▶ WORK TASK: Lift out, unaltered, the lines of the material below between the line holding "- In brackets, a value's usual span" and the line holding "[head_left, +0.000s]", counting both.

╭──

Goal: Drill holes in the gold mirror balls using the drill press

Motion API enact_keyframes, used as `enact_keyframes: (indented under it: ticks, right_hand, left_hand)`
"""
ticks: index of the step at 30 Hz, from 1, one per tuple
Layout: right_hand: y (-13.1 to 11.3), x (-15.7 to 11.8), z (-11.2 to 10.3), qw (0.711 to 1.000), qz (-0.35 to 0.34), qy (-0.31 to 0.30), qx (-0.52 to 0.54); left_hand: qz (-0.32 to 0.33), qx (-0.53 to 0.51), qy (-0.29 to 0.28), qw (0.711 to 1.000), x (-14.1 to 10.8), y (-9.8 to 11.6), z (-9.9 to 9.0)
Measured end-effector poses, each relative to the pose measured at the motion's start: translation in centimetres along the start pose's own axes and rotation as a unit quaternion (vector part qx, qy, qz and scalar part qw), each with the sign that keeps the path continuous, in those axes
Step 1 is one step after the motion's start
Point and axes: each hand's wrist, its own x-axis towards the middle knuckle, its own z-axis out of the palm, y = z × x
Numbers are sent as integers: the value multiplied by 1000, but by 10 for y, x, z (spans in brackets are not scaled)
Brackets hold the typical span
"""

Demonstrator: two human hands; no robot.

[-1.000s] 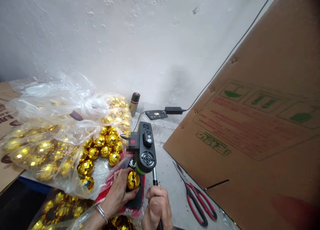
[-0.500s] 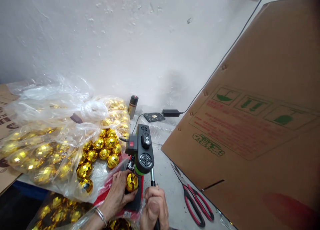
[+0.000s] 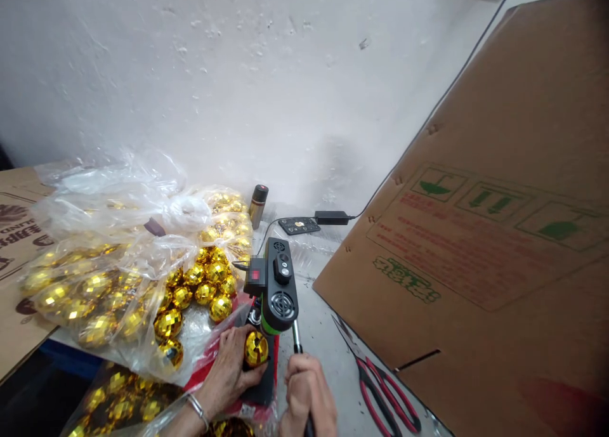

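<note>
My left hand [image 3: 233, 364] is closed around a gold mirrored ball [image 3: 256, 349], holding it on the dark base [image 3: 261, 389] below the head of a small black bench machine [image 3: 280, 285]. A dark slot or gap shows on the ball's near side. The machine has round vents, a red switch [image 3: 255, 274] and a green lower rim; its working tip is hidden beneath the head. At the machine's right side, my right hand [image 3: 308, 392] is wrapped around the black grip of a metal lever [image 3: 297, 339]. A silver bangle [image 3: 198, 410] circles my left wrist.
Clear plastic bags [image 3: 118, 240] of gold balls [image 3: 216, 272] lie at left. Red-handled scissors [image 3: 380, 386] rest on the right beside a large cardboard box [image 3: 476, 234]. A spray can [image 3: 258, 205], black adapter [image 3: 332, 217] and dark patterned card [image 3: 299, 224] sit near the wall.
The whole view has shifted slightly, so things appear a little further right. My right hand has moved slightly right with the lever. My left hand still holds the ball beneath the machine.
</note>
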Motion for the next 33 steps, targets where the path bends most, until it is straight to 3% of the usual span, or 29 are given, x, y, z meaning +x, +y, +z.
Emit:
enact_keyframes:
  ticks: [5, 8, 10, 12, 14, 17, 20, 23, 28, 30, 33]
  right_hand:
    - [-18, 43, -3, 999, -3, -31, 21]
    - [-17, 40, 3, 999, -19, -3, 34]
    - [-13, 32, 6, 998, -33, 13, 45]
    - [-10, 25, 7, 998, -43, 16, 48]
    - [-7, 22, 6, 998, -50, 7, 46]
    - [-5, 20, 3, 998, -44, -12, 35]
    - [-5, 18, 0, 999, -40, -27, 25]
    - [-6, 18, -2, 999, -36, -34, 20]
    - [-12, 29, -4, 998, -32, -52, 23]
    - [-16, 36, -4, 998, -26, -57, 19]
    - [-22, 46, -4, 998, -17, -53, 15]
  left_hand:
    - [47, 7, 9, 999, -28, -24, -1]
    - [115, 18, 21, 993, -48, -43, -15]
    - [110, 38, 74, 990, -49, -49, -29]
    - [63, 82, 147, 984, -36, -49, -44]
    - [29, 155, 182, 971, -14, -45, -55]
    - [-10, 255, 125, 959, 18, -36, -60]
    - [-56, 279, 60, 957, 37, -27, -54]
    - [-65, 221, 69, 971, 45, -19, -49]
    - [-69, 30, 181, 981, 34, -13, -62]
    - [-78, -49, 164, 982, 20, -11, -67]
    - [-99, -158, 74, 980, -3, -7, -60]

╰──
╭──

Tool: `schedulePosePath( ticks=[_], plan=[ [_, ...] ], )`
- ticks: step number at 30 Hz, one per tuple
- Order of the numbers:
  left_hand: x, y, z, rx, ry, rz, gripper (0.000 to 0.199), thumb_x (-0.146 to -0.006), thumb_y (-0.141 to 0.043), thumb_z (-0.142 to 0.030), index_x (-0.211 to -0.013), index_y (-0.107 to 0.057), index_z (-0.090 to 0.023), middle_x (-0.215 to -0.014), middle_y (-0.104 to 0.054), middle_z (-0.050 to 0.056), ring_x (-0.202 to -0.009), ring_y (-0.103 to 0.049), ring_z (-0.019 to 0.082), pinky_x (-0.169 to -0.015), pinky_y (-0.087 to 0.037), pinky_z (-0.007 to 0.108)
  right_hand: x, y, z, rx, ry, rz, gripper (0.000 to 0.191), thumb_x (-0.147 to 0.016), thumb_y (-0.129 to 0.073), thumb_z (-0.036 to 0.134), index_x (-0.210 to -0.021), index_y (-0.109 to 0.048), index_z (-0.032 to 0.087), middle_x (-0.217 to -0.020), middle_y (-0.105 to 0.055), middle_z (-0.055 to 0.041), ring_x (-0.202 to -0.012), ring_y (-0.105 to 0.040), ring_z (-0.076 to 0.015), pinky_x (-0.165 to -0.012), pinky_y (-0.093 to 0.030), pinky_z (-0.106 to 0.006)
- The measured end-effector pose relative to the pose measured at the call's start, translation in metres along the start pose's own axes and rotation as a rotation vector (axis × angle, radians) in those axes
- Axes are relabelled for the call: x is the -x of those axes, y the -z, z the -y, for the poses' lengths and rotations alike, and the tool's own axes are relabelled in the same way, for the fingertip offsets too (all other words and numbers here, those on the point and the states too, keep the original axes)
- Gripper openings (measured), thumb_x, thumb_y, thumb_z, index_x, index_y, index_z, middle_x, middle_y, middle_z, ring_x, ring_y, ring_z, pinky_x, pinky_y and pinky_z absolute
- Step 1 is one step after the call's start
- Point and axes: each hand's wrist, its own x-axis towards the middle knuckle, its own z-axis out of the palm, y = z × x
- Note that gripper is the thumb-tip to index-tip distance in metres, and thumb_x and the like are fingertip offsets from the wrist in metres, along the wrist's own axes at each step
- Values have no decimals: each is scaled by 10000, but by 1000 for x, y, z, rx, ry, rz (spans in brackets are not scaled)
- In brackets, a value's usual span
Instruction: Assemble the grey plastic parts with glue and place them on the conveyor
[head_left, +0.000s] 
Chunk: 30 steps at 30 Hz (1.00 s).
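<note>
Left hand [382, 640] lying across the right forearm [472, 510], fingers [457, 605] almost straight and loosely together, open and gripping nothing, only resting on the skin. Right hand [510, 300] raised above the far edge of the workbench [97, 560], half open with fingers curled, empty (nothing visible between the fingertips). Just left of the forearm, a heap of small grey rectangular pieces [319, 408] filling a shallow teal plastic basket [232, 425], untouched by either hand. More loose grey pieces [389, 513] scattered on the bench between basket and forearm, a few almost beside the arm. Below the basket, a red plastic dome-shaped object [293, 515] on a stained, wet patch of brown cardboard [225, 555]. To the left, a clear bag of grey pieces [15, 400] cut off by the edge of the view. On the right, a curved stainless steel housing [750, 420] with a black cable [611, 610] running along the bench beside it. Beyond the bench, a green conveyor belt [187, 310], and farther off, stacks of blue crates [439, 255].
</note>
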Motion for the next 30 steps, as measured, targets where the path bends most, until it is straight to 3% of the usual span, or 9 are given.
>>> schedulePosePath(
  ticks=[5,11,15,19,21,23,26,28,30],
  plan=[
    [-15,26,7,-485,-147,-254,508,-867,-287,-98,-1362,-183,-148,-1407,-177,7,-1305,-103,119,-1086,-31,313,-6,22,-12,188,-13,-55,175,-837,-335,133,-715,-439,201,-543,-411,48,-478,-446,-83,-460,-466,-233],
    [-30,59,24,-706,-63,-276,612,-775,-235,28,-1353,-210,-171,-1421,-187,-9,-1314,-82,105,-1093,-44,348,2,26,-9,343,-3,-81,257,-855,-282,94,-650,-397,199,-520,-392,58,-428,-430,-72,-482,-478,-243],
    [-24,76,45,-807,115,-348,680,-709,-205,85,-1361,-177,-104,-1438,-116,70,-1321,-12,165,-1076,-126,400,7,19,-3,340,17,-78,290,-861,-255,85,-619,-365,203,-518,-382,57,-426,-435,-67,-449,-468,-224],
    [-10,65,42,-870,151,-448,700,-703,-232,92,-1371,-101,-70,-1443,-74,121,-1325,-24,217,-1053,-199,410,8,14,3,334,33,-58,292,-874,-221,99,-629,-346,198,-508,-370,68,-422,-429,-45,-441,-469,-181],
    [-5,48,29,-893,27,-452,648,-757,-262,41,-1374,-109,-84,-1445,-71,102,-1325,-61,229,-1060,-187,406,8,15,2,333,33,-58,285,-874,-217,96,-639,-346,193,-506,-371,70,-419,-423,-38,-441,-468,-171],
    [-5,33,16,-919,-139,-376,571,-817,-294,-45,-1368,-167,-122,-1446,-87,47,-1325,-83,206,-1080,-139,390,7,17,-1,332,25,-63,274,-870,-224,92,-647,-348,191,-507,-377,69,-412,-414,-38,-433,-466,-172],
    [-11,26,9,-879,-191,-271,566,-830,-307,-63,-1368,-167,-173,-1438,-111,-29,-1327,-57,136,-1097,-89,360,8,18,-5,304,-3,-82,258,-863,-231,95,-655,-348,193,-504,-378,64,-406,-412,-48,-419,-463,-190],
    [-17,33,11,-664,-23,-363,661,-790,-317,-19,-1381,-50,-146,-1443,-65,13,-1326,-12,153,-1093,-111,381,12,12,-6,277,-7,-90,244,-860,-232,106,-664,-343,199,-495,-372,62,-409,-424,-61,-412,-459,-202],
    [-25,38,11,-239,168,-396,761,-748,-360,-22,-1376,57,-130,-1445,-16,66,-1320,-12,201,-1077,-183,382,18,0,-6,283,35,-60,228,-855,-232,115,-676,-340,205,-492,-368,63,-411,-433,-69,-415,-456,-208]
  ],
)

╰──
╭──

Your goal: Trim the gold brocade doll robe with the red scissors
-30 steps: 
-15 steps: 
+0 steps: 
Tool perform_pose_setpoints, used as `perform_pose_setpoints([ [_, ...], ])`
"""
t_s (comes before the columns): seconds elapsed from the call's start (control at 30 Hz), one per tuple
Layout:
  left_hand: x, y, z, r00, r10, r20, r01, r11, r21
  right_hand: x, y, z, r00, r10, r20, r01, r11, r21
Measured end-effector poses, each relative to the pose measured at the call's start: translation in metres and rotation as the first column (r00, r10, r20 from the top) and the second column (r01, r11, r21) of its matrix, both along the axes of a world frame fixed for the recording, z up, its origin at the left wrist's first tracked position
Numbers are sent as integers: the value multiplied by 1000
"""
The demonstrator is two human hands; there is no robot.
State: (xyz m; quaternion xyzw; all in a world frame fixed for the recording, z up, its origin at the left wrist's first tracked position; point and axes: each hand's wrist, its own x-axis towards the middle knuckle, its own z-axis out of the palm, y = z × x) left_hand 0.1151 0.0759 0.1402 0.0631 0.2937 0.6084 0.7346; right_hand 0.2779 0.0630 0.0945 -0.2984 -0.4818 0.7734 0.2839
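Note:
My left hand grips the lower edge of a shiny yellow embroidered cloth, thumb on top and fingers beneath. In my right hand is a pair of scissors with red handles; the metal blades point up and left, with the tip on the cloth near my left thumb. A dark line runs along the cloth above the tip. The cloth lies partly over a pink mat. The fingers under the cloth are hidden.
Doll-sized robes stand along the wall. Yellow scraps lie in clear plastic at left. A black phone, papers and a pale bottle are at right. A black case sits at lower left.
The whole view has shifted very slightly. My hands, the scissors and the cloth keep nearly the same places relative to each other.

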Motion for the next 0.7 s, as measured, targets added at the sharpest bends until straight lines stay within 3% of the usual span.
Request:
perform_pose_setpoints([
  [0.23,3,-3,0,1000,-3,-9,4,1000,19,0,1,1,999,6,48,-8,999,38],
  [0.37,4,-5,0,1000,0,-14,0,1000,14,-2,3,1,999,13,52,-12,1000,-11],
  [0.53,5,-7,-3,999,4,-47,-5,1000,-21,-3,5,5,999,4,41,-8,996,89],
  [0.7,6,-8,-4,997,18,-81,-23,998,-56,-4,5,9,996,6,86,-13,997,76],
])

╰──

▶ RESPONSE FOR THIS EXERCISE:
- In brackets, a value's usual span
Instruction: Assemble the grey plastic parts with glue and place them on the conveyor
[head_left, +0.000s] 

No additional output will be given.